If they made them the same they would cost $4000. Think of the labor in bluing!! Theyre kinda like a super x model one, the days of a fully machined and hand fit gun are long gone. No matter if they wanted to the beancounters would figure out a way to mess it up
No you just need to make them in Taiwan or in Eastern Europe with lots of quality control and not push them out the door like Taurus does! LOL I do not know arms inport laws but I know I could contract them out and bring a fantastic product to market at a profit for well under $1200!!! It would take me longer than I care too invest to put together the numbers for fun. LOL
It is not that hard to make a great product this simple at a profit with modern manufacturing, design and infrastructure. The real problem is when you are trying to do it with too much dead weight and old factories and old machinery and old designs and old materials! There is a sweet spot in terms of company size, manpower, plant size, design and machinery age for every situation. Quality control and waste management from top to bottom is so important. If you design in precision from top to bottom and make the right choices in management, design, logistics, machinery investment and sound outsourcing it is like winning the loto in terms of everything coming together and the momentum from each step building on the last.
Company culture is also important and often times the culture at a company can make or break a company short term and long-term.
Colt could not compete in the price point war that is AR-15's! So since they messed that up long ago and let the competition in the door and almost rolled out the red carpet for them it was sad but a wise move for them to get out. Colt has a history of messing up a sure thing. Kind of like a person that seems to always date toxic men or women over and over and over again.

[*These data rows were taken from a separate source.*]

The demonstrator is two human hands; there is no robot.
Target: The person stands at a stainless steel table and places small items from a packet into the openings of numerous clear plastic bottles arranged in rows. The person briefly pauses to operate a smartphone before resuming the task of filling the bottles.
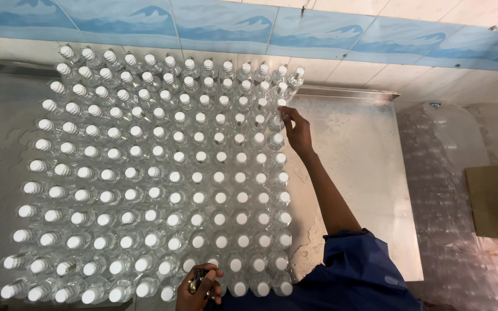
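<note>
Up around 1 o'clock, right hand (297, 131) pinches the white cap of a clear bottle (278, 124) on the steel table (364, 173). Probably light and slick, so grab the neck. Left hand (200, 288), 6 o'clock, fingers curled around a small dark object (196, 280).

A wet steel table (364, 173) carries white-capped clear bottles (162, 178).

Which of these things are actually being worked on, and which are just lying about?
In use: clear bottles with white caps on the wet metal table; right hand touching one in the far rows; left hand holding a small dark object.

Lying about: plastic-wrapped empty bottles, cardboard.
</note>
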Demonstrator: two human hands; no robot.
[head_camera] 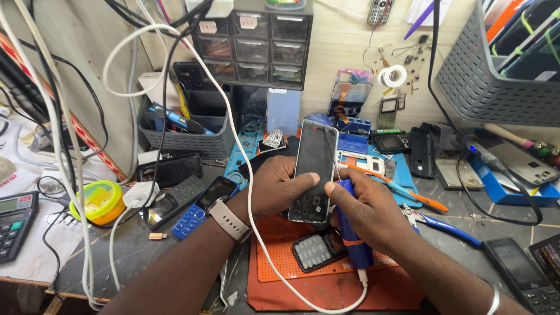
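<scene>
Your left hand (274, 189) is closed around the opened phone (315, 169), thumb across its face, holding it tilted up over the orange work mat (274, 245) at the middle of the desk (116, 256). Your right hand (367, 213) is wrapped around the blue soldering tool (350, 233) — its thin tip reaches up along the phone's right edge, and its white cable (251, 192) loops off the mat's front and back up past your left wrist. My read: you're in the middle of tip work on the phone's board or frame, not yet at reassembly. The loose keypad panel (318, 249) lies flat on the mat just under your right hand, touching neither hand. Next move, as I judge it, calls for a steady left grip so the phone doesn't rock, and a small, controlled tip placement — can't tell from here exactly which spot the tip is touching. Watch the cable: it crosses your left forearm and could drag the tool. The blue-handled cutters (437, 221) and orange-handled tweezers (402, 189) lie just right of the mat, in reach. A blue keypad phone (204, 207) sits beside your left wrist, apart from the work.
</scene>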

It is hard to get money at times to reinvent yourself until you have reinvented yourself! LOL.....Investors want a sure thing and not taking the right risks at the right time almost always works out badly. It takes what could have been a fantastic opportunity or design and turns each decision into a liability usually producing a polished turd or turning everything you touch from gold to lead! People start to doubt themselves and that leads to more bad decisions! Machinery get's older and that drives up production cost and drives down fit and finish.

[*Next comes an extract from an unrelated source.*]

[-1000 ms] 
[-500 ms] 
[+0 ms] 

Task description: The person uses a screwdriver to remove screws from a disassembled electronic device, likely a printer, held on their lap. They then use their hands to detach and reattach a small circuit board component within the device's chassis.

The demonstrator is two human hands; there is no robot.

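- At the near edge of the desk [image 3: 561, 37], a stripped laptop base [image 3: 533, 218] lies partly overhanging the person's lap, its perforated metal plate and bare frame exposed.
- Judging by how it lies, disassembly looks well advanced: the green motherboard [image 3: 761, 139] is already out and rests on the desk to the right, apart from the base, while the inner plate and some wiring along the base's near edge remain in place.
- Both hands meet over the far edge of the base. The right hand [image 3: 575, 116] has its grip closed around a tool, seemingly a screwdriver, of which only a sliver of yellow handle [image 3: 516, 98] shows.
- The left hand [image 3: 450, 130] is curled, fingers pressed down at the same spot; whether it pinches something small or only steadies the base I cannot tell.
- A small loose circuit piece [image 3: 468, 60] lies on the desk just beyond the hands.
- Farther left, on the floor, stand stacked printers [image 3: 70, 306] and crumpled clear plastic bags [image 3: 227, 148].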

Colt has decided to create exclusivity with pricing let's see what the market says? I do not think people will have a problem at all with the price if they compare well to the originals. If they get them 85% of the way there they will sell like hot cakes. Given manufacturing technology and materials they might just be better than the originals only time will tell!

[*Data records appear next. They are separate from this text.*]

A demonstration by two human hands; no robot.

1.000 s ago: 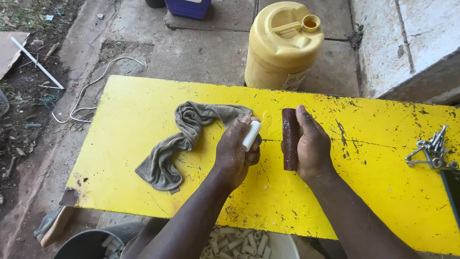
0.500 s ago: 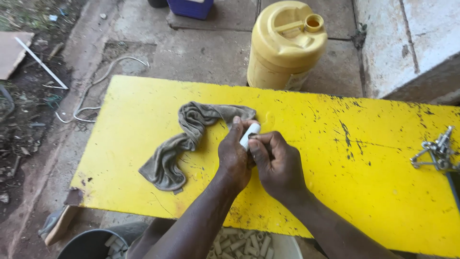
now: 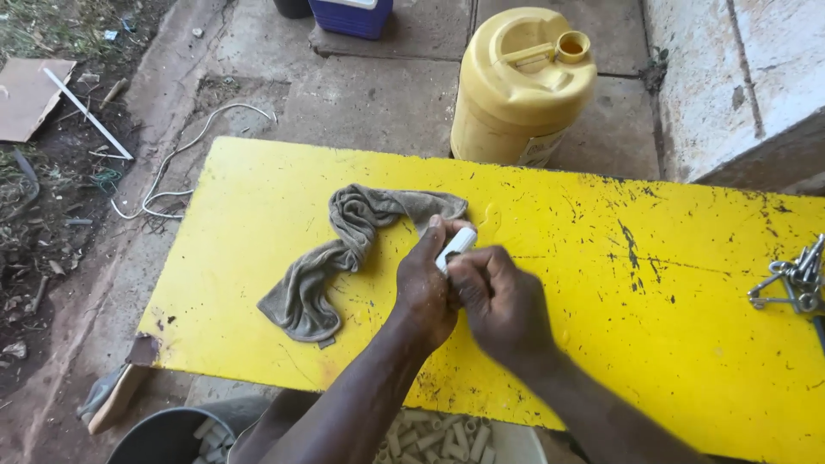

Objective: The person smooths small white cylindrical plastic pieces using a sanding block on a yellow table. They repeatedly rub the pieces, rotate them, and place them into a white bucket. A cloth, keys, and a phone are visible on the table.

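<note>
My left hand (image 3: 423, 290) holds a small white cylindrical piece (image 3: 456, 247) upright just above the yellow table top (image 3: 619, 344). My right hand (image 3: 500, 307) presses against the left, its fingers curled onto the lower end of the same piece. Whatever else lies inside the right fist is hidden. A crumpled grey-brown rag (image 3: 342, 251) lies on the table directly left of and behind both hands, its far end almost touching the white piece.
A yellow jerrycan (image 3: 521, 86) stands on the ground behind the table. A cluster of metal hardware (image 3: 796, 280) lies at the table's right edge. A bucket of white pieces (image 3: 430, 436) sits below the near edge. A blue box (image 3: 352, 14), cardboard (image 3: 30, 96) and white cable (image 3: 172, 163) lie on the ground.
One second ago my right hand held a brown cylinder upright apart from the left. It has since moved left onto the white piece, and the brown cylinder is out of sight.
</note>
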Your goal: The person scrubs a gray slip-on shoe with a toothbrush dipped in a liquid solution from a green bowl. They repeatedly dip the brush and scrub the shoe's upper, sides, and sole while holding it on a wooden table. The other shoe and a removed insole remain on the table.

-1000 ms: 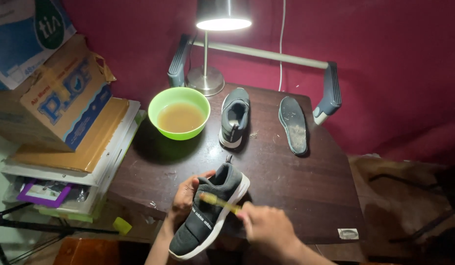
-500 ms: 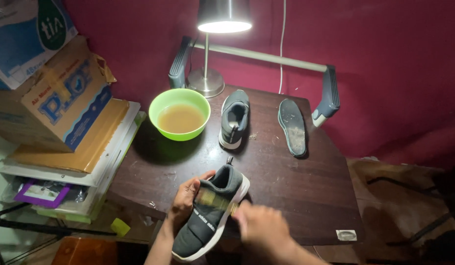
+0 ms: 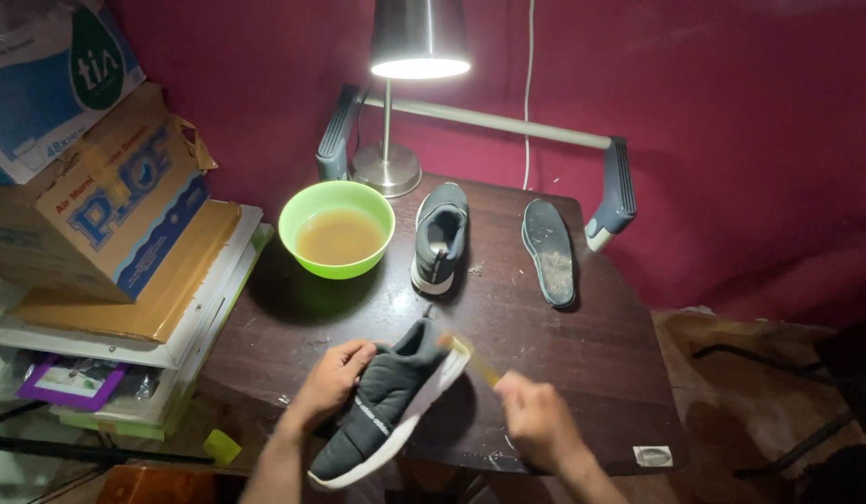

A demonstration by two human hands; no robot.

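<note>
Half a second before, the brush lay across the top of the shoe; now the brush (image 3: 472,359) had slid out to the shoe's right edge, near the heel opening, and the right hand (image 3: 535,422) had drawn away to the right with it. The right hand was closed around the blurred yellowish handle. The left hand (image 3: 332,378) had stayed put, fingers curled over the left side of the shoe (image 3: 388,403), gripping it and holding it tilted over the near edge of the table (image 3: 582,369).

The shoe sat between the two hands, toe toward the person. It was dark grey, soft-looking fabric with a white sole. Farther back on the dark, scuffed wooden table stood a round green bowl (image 3: 337,229) of murky brown liquid, a second grey shoe (image 3: 439,236) and a flat, dirty insole (image 3: 549,252).
</note>
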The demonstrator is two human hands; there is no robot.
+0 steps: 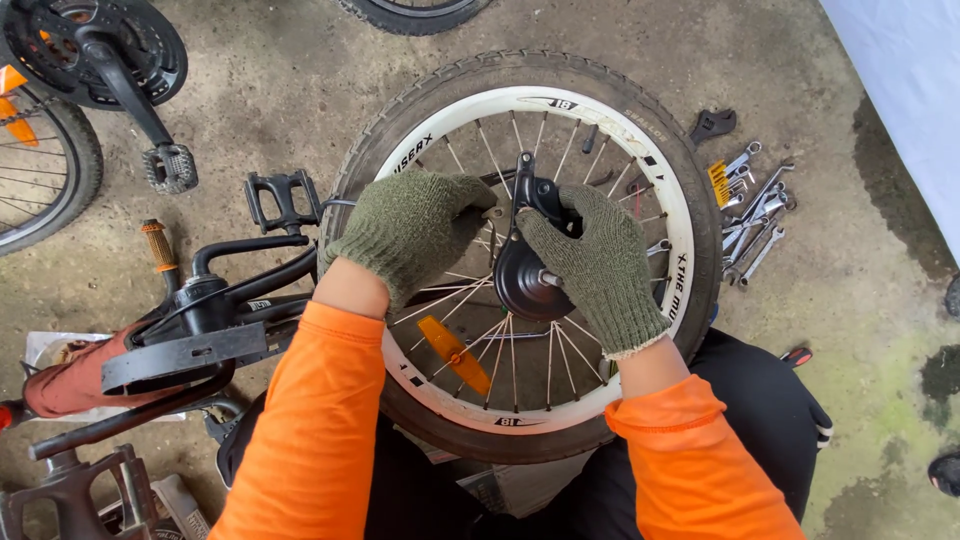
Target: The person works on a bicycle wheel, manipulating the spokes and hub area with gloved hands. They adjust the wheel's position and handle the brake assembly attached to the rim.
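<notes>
Head view, looking down.

Bicycle wheel (pixel 640 150): small, black tyre, white rim, wire spokes, lying flat across the person's lap over black trousers. An orange reflector (pixel 455 355) is clipped among the spokes on the near side.

Hub (pixel 525 280): a black drum at the wheel's centre, with the axle end showing just beside the right glove. A black bracket arm (pixel 527 185) rises from it toward the far rim.

Left hand (pixel 415 225): green knitted glove, orange sleeve, fingers curled in at the hub's left side; what they close on is hidden under the glove.

Right hand (pixel 600 265): same glove, wrapped around the right side of the hub and the base of the bracket arm, gripping it.

Spanners (pixel 755 215): a loose heap of bright metal ones on the concrete floor (pixel 850 300), just right of the tyre. An adjustable wrench (pixel 712 125) lies just beyond them.

Bicycle frame (pixel 215 310): black, lying on the floor to the left, touching the tyre's edge, with a black pedal (pixel 282 198) near the rim.

Crank and chainring (pixel 105 55): black, top left, with its own pedal, well apart from the hands.
</notes>
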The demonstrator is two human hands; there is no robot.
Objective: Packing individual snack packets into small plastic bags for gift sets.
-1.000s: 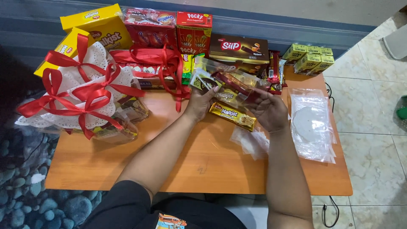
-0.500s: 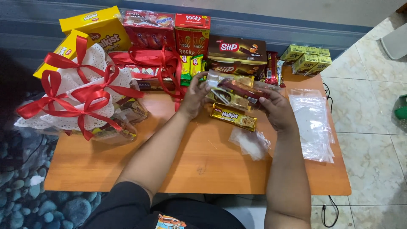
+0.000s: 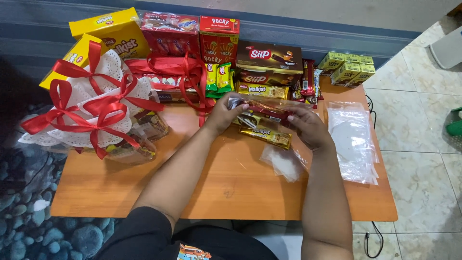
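Both hands over orange desk (image 3: 231, 192). Left hand (image 3: 226, 114) and right hand (image 3: 310, 129) each closed in grip on ends of clear bag of snack packs (image 3: 267, 110), held just above desk. Yellow wafer pack (image 3: 266, 136) lies beneath. Stack of clear bags (image 3: 353, 144) lies right, apart.

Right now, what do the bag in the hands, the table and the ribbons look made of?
The clear bag in both hands looks like thin glossy plastic film: see-through, creased, with glints. The table looks like smooth orange-brown wood or laminate, faint grain; which, unclear. The red ribbons look like shiny satin-like fabric or plastic.
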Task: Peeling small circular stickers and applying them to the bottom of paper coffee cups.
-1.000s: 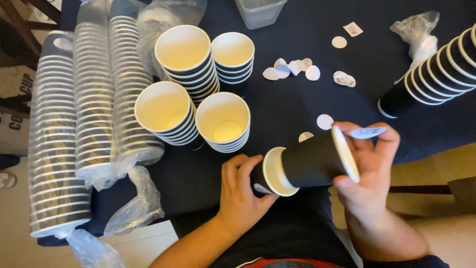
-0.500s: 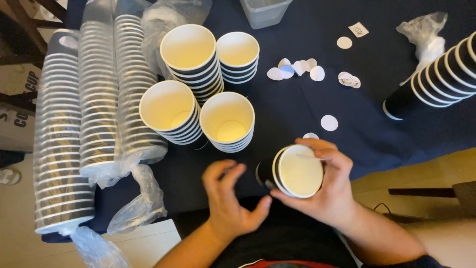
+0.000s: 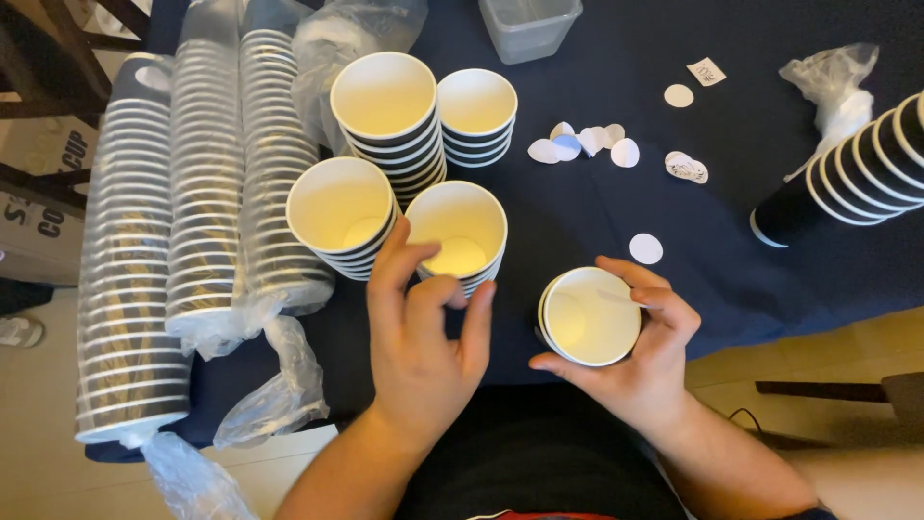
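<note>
Only one view here, the head cam looking straight down. The right hand [image 3: 640, 361] is wrapped around a small stack of dark paper cups [image 3: 589, 316], fingers curled over the far rim and thumb under the near side, mouth tipped up toward the camera. That stack sits just off the near edge of the tabletop [image 3: 731, 193], right in front of the person's body. The left hand [image 3: 423, 337] is empty, fingers spread loose and not clamped on anything, hovering just beside the right-hand stack and right over the near rim of an upright cup stack [image 3: 460, 231].

More upright stacks stand just past the left hand, and long sleeves of cups in plastic wrap [image 3: 207, 183] lie off to its left. Small round white stickers [image 3: 646, 248] are scattered beyond the right hand.

Looks like a mid-handling step with the cups gripped one-handed; the free hand would need to close in on that rim for anything next.
</note>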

I would love to see Colt get back on it's feet. I have not forgiven them yet for the terrible job they did with the Ultra Light Arms fiasco! It was a classic case of Colt having "Golden Opportunity" to print money and them burning it down like matchsticks!!! So I am prepared for the worst but I am hoping for the best!
Having been in the domestic automotive world I have seen fantastic opportunities and designs ran into the ground by corporate culture, bean counter's, internal politics and squeezing suppliers regularly for cost reduction with out validation of redesigns!
I have seen a design change to save $.03 per vehicle turn around and bit a company in the rear to the tune of hundreds of millions of $$$$ in recalls and that again in court settlements! It only takes one minor cost saving mistake to destroy a company! MBA's, Shareholders, Hedge Fund Managers only think about about quarterly and annual profits and that sort of thinking is what holds back so many companies!